Parallèlement à ce haut enseignement du Collège, Paul Langevin en accepte d'autres plus classiques: en 1905, il remplace Pierre Curie dans le cours d'électricité générale là où il prendra bientôt la direction des études. Et peu après, il se dévoue pour aller chaque semaine jusqu'à Sèvres où, aux élèves de l'Ecole normale supérieure de jeunes filles, il révèle les beautés insoupçonnées d'une physique dont elles ne connaissaient que l'énoncé de lois bien dépourvues d'attrait.

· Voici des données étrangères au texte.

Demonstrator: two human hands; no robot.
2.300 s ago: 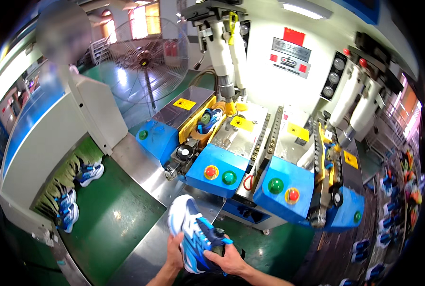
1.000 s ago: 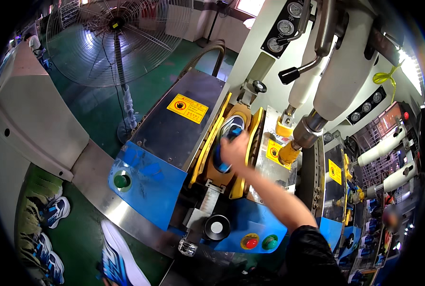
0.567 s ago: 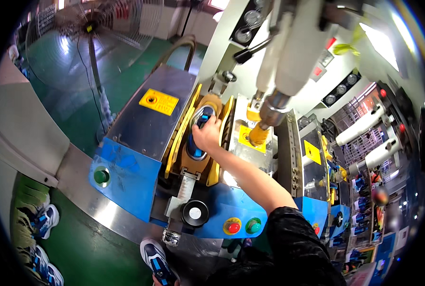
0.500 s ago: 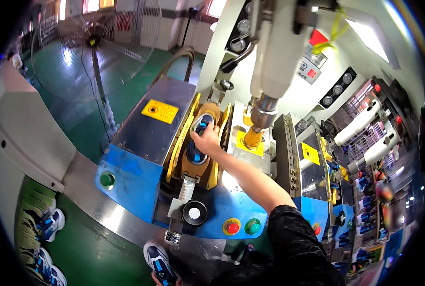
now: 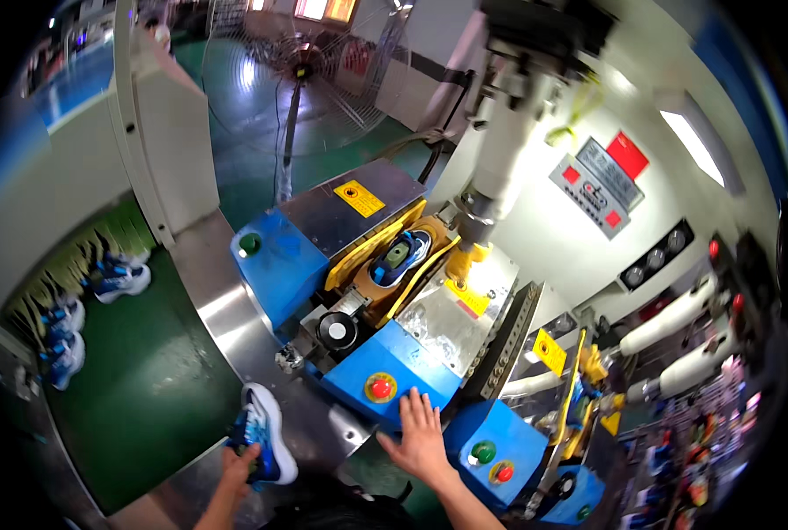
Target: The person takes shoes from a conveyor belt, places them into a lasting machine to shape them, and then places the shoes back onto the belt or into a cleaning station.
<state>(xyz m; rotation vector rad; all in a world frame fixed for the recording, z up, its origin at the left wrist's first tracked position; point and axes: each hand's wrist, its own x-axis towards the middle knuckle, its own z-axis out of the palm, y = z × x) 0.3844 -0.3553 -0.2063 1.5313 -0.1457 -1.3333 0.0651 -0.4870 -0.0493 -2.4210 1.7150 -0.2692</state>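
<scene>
My left hand (image 5: 237, 466) is closed on a blue sneaker (image 5: 275, 442) with a white sole, held sole to the right above the machine's front ledge. My right hand (image 5: 422, 443), fingers spread, rests at the front edge of the blue control panel (image 5: 403, 358), just right of a red push button (image 5: 380, 388). The green button beside that red one is hidden behind the hand. A dark blue shoe (image 5: 403, 253) sits in the pressing machine between two yellow side pads (image 5: 419, 281). Above and to the right of it hangs a press arm (image 5: 477, 208) with a yellow tip.
On the left, several blue-and-white sneakers (image 5: 118, 278) stand along a green bristled conveyor opening (image 5: 111, 234). A black round knob (image 5: 337, 330) juts from the machine's front. A second press station (image 5: 500, 450) stands at right, and a large fan (image 5: 302, 71) behind.
My right hand has let go of the shoe in the machine and moved down to the blue panel. My left hand has come further into view with the sneaker. The view has turned.
</scene>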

"Ma joie d'enseigner, dira-t-il à la fin de sa vie, n'a jamais été plus grande qu'à l'Ecole de Sèvres où, pendant plus de vingt-cinq ans, j'ai profondément ressenti avec quelle ferveur ces auditoires de jeunes filles accueillaient les idées nouvelles et reconnaissaient, par une attention soutenue, les efforts faits pour leur ouvrir les portes du temple de la science un peu plus largement que ne le prévoyaient les programmes officiels[1]."

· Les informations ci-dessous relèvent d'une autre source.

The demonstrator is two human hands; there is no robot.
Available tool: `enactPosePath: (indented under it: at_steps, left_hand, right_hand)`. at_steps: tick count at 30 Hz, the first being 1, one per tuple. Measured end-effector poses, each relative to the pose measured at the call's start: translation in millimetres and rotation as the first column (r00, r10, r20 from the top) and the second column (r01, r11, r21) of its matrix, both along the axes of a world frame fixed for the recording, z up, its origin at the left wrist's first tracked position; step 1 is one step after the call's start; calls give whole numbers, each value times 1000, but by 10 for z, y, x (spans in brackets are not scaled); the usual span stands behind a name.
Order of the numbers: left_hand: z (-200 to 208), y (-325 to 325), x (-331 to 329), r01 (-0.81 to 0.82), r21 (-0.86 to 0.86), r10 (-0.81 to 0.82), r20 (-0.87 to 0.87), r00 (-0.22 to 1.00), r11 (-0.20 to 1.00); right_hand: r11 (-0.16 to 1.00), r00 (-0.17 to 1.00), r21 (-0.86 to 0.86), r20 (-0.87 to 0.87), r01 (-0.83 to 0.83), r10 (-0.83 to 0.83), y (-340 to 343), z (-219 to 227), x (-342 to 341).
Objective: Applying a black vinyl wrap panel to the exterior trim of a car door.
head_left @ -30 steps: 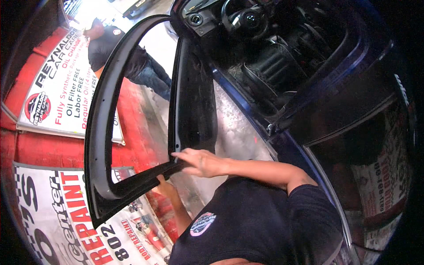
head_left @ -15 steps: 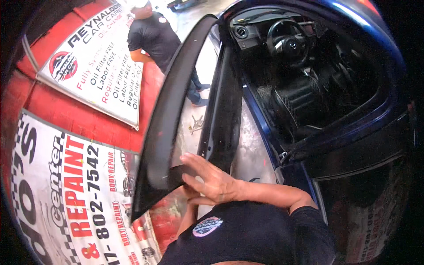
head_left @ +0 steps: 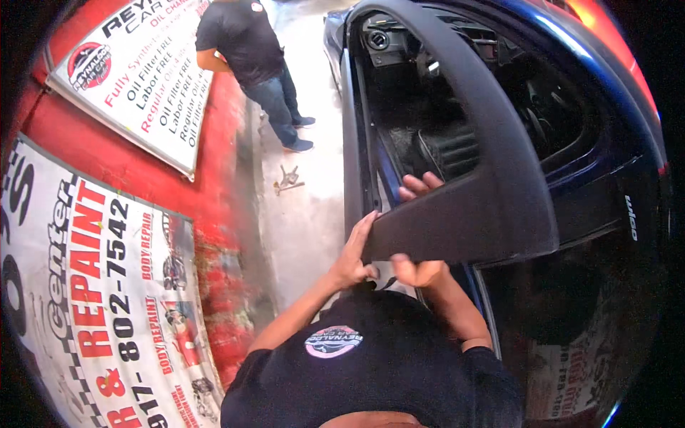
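Note:
A car door (head_left: pixel 457 228) stands in front of me. Its black window frame overlaps the view of the blue car's (head_left: pixel 606 71) interior. My right hand (head_left: pixel 421 272) curls round the wide rear part of this frame. Its fingertips show through the window opening, and its thumb side lies at the lower edge. My left hand (head_left: pixel 349 260) is at the left end of that edge, touching it, fingers stretched upward and thumb apart. Past the frame, a dark ribbed seat (head_left: pixel 453 146) and part of the dashboard (head_left: pixel 378 39) are visible.
Another person (head_left: pixel 246 50) in a dark shirt and jeans stands ahead on the left. A small metal stand (head_left: pixel 288 180) lies on the pale floor (head_left: pixel 307 221). Along the left, a red wall (head_left: pixel 221 143) carries a white sign (head_left: pixel 135 93) and a large banner (head_left: pixel 85 285).
In my view, the window frame has shifted from left to right, across the car's opening. My right hand has moved right with it. My left hand, mostly hidden before, now shows.

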State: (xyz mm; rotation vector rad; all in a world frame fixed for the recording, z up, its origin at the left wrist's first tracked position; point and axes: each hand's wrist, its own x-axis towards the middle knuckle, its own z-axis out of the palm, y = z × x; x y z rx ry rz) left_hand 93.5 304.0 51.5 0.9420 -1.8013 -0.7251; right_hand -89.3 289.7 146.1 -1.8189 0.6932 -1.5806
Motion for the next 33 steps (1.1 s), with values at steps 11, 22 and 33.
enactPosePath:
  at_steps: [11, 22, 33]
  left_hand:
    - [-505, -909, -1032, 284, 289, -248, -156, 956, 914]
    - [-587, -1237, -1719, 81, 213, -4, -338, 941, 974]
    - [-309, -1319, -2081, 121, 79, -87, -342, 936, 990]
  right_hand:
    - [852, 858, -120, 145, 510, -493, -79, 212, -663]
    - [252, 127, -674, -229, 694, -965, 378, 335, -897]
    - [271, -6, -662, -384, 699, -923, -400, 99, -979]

Mais devant cette ferveur se douta-t-il jamais, dans sa modestie extrême, de tout ce qu'ajoutait, au don spirituel de son enseignement, ce charme personnel auquel furent sensibles tous ceux qui l'approchèrent, et plus particulièrement les âmes féminines. C'est ce que Madame Cotton[2] exprimera en ces termes:

"De leur maître Paul Langevin, les élèves de Sèvres gardent un souvenir impérissable... Les images préparaient les raisonnements dans une langue élégante et claire, servie par une admirable diction... Sans notes, la main gauche dans sa poche, (il) couvrait peu à peu le tableau de calculs impeccables, disposés avec une élégance qui faisait notre admiration. On avait, en suivant cette belle ordonnance des équations, cette voix si bien timbrée et ce regard profond..., le choc intérieur qui révèle la perfection."

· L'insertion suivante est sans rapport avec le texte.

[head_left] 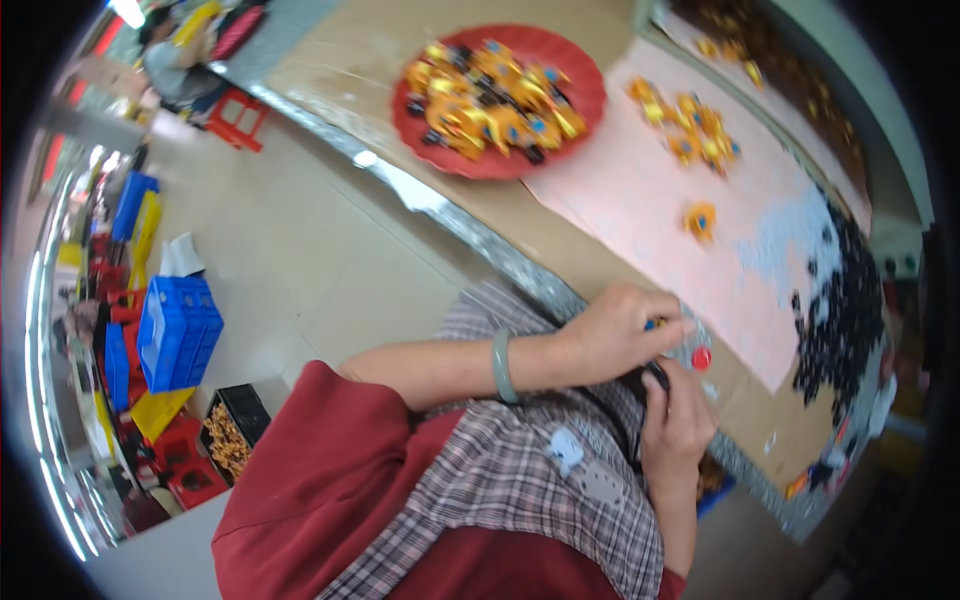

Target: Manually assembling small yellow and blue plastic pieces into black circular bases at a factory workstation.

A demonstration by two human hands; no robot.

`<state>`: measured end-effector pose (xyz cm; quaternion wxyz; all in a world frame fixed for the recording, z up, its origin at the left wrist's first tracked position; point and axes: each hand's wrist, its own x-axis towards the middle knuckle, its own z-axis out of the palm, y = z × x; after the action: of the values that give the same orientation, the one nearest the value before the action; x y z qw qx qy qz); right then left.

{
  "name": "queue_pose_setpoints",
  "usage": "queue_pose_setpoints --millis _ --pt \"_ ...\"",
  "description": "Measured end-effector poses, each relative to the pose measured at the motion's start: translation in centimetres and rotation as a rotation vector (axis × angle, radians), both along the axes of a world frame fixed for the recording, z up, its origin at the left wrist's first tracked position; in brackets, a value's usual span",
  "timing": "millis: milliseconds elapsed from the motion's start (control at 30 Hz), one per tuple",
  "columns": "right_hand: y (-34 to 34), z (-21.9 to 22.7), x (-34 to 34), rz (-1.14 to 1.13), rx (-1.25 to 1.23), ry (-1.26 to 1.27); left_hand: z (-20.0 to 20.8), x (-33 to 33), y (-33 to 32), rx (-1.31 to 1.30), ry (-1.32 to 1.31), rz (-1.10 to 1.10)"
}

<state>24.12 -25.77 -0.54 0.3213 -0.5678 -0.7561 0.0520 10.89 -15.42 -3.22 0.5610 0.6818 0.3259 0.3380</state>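
My left hand [620, 328], with a pale green bangle on its wrist, is closed in a pinch at the table's near edge. A small orange piece with a blue spot [655, 323] shows between its fingers. Just below it, my right hand [680, 420] pinches a small black piece [656, 374]. The two hands nearly touch, and fingers partly hide both pieces. Beyond them, a single orange piece [699, 221] lies on a pink cloth [620, 190], with a group of similar pieces [695, 130] farther off.
A red plate [595, 100] at the back holds many orange and black pieces. Loose black pieces [845, 310] cover the cloth's right end. A red round thing [701, 357] lies by my hands. Blue crates [180, 335] and a black bin of orange pieces [228, 440] stand on the left floor.
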Motion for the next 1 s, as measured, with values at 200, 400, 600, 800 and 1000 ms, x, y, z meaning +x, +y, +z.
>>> queue_pose_setpoints --millis 200,400,600,800,1000 --pt "-0.3 1.5 2.0 -0.135 -0.153 0.148 5.1 -7.3 6.8 0.66 0.188 0.439" --pt "0.3 1.8 3.7 -0.206 -0.13 0.103 6.0 -15.6 10.9 1.138 0.765 0.616" --pt "0.4 0.1 6.8 -0.364 -0.168 0.439 -0.1 -17.6 7.5 0.828 0.411 0.964" --pt "3.9 1.6 9.8 -0.147 -0.173 -0.032 -5.3 -17.4 7.3 0.629 0.219 1.155" --pt "8.8 2.8 7.1 0.006 -0.254 0.091 -6.9 -16.6 7.8 0.591 0.194 1.145"
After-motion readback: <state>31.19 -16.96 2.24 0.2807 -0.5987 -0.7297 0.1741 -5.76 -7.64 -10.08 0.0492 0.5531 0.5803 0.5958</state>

Il est certes aisé de comprendre que toute une lignée de grands physiciens français soit née sur ces bancs d'Ecoles ou sur ceux du vieil amphithéâtre qui, pendant tant d'années, furent témoins d'un tel enseignement. Parmi les disciples, un Joliot, un Louis de Broglie, pour ne citer que les plus notoires... Mais combien faut-il regretter que presque rien n'ait subsisté de ces admirables leçons! Combien plus vivante que tous les traités classiques serait cette histoire de la physique

  1. Allocution de Paul Langevin au Jubilé du 3 mars 1945.
  2. Epouse d'Aimé Cotton, condisciple de Paul Langevin à l'ENS. Elle était alors agrégée préparatrice à Sèvres, où elle fut plus tard directrice jusqu'à l'occupation nazie. Paul Langevin maître de conférences à l'ENS de Sèvres, La Pensée, numéro cité, page 41.